Bonavina Luigi
Division of General and Foregut Surgery, Department of Biomedical Sciences for Health, University of Milan, IRCCS Policlinico San Donato, San Donato Milanese (Milano), Italy.
Ann Transl Med. 2021 May;9(10):907. doi: 10.21037/atm.2020.03.66.

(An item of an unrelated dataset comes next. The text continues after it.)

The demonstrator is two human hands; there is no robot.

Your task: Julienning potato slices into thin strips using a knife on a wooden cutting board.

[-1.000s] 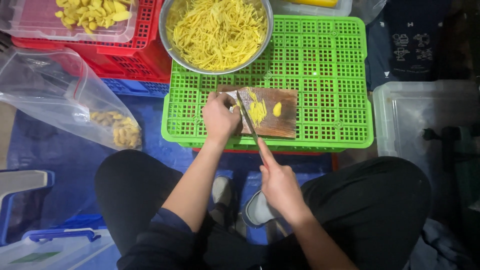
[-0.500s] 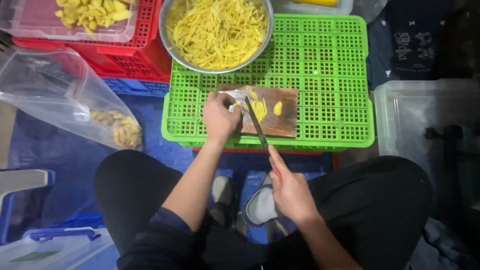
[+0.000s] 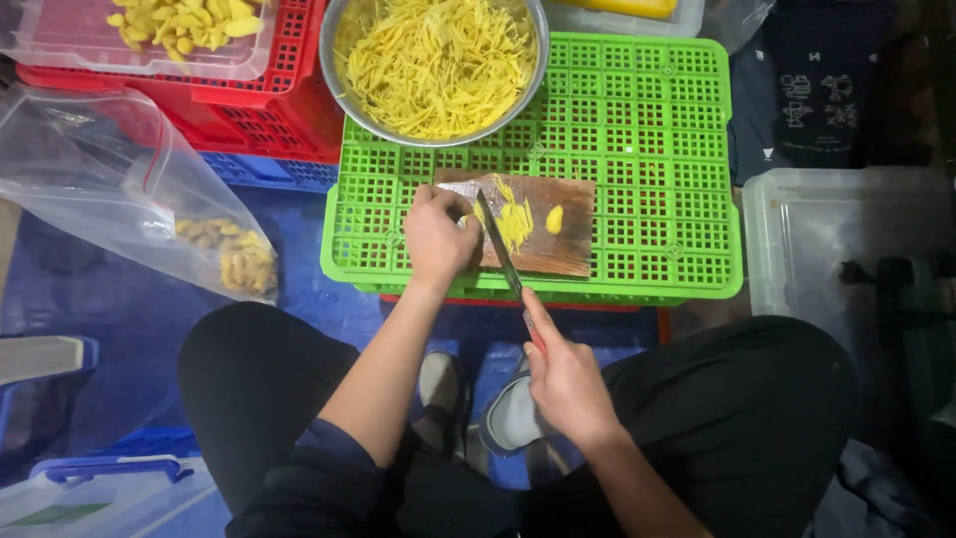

The esophagogastric anastomosis is most commonly performed to restore digestive tract continuity after esophagectomy for cancer. Despite a long history of clinical research and development of high-tech staplers, this procedure is still feared by most surgeons and associated with a 10% leakage rate. Among specific factors that may contribute to failure of the esophageal anastomosis are the absence of serosa layer, longitudinal orientation of muscle fibers, and ischemia of the gastric conduit. It has recently been suggested that the gut microbiome may influence the healing process of the anastomosis through the presence of collagenolytic bacterial strains, indicating that suture breakdown is not only a matter of collagen biosynthesis. The esophagogastric anastomosis can be performed either in the chest or neck, and can be completely hand-sewn, completely stapled (circular or linear stapler), or semi-mechanical (linear stapler posterior wall and hand-sewn anterior wall). Because of the lack of randomized clinical trials, no conclusive evidence is available, and the debate between the hand-sewn and the stapling technique is still ongoing even in the present era of robotic surgery. Centralization of care has improved the overall postoperative outcomes of esophagectomy, but the esophagogastric anastomosis remains the Achille's heel of the procedure. More research and network collaboration of experts is needed to improve safety and clinical outcomes.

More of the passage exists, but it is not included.